Adapun soal keselamatan di pelintasan sebidang yang berkaitan dengan bus pariwisata, Djoko berpendapat, biasanya terjadi lantaran pengemudi tidak paham rute yang dilalui. Mereka bukan pengemudi tetap/pegawai perusahaan otobus (PO). Siapa pun bisa menjadi sopir yang penting punya SIM B1/B2.
”PO bus wisata tidak memiliki risk journey yang dijadikan panduan sopir ketika akan berangkat ke suatu tujuan. Hal ini menyebabkan pengemudi tidak paham soal road hazard mapping pada rute yang akan dilalui. Tidak ada tata cara mengemudi bus konvoi di jalan sehingga sopir ingin menjadi yang tercepat sampai di tujuan,” ucapnya.

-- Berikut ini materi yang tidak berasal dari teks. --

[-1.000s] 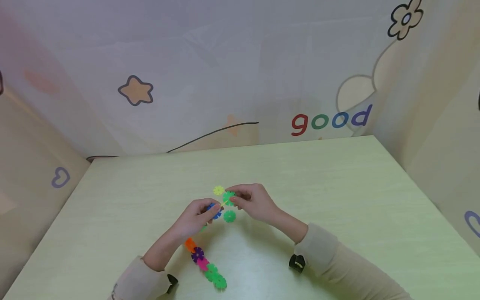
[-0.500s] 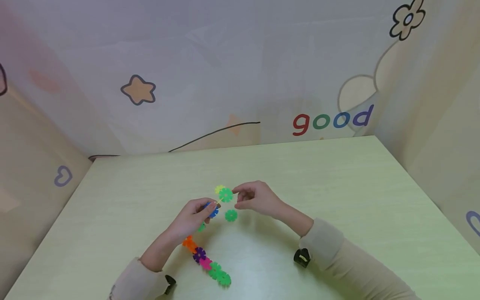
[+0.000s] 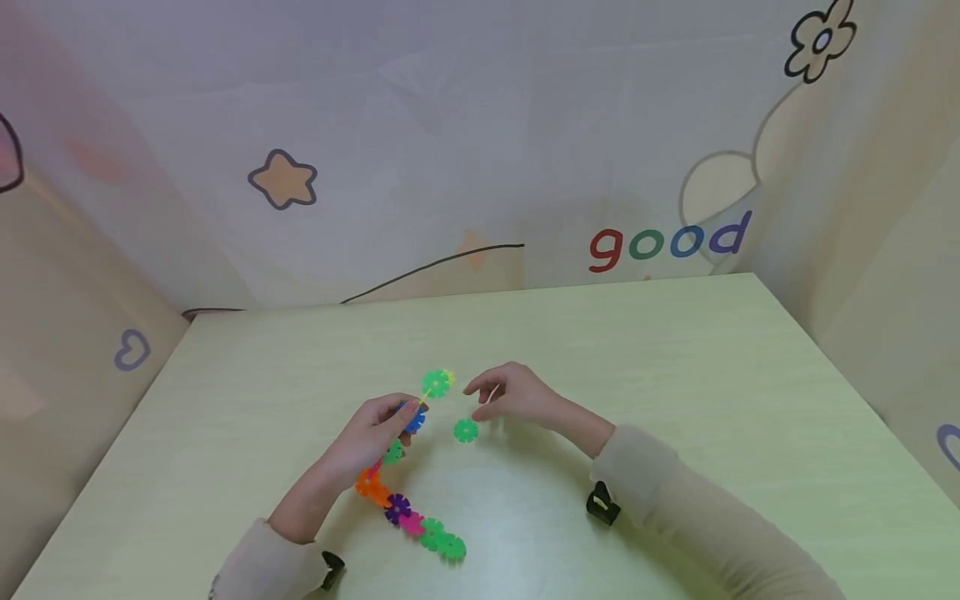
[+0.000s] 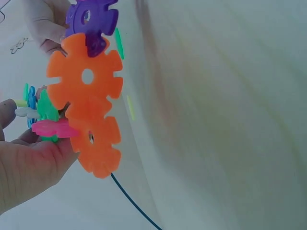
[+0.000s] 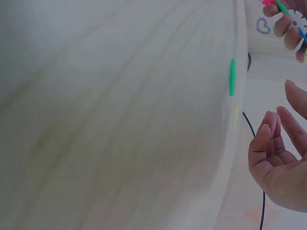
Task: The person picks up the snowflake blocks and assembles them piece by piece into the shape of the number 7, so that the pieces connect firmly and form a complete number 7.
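Note:
My left hand (image 3: 375, 429) grips a chain of interlocking snowflake discs (image 3: 397, 508), its thumb on the blue disc (image 3: 415, 419). Beyond the fingertips, the chain ends in a yellow disc seen edge-on and a green disc (image 3: 436, 383). The other end curves back toward me through orange, purple, pink and green discs. The left wrist view shows an orange disc (image 4: 86, 72) and a purple disc (image 4: 93, 19) up close. My right hand (image 3: 517, 394) holds nothing; its fingers are loosely bent near a loose green disc (image 3: 466, 430). A loose yellow disc (image 3: 451, 377) is partly hidden behind the chain's end.
The pale green tabletop (image 3: 637, 358) reaches back to a printed cloth backdrop (image 3: 420, 150), with cloth also at both sides. Black wrist straps (image 3: 602, 504) show at both sleeves.
My right hand has let go of the green disc at the chain's end and drawn away to the right. My left hand has moved slightly left with the chain.

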`<move>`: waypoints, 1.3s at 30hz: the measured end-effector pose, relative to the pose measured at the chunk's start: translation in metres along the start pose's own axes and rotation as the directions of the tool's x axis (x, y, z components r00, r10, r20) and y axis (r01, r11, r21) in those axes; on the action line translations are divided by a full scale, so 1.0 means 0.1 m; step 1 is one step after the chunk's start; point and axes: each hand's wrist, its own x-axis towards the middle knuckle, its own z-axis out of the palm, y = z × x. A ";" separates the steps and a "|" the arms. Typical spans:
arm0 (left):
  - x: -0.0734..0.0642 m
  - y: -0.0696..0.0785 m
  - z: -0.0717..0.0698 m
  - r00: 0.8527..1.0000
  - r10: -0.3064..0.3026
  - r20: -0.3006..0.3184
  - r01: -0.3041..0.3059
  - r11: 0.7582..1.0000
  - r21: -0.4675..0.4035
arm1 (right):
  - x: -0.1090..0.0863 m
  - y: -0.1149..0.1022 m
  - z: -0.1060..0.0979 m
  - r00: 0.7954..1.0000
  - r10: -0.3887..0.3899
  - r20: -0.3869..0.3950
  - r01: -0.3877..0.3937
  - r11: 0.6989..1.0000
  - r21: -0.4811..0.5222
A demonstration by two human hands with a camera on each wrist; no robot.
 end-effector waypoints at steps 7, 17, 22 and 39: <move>0.00 -0.03 -0.04 1.000 -0.015 -0.017 0.015 1.000 -0.011 | 0.07 0.08 0.09 0.996 0.028 0.081 -0.025 0.999 -0.033; 0.02 -0.06 -0.06 1.000 0.013 -0.024 -0.014 0.998 -0.064 | 0.09 0.06 0.18 0.996 0.056 0.066 -0.045 0.988 -0.150; 0.03 -0.07 -0.05 1.000 0.017 -0.012 -0.018 0.997 -0.075 | 0.10 0.04 0.22 0.996 0.062 0.057 -0.047 0.971 -0.233; 0.03 -0.03 -0.01 0.995 0.039 0.088 -0.032 0.996 -0.078 | 0.03 0.07 0.02 0.997 -0.003 0.082 0.005 1.000 -0.018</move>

Menurut Djoko, terdapat 5.051 perintasan sebidang yang dijaga hanya 26 persen. Sisanya 74 persen tidak dijaga. Sebanyak 85 persen kecelakaan terjadi pada pelintasan yang tidak dijaga. ”Rasio kecelakaan fatal 40,47 persen per 1.000 pelintasan sebidang. Rasio kematian 14,96 persen per 1.000 pelintasan sebidang,” katanya.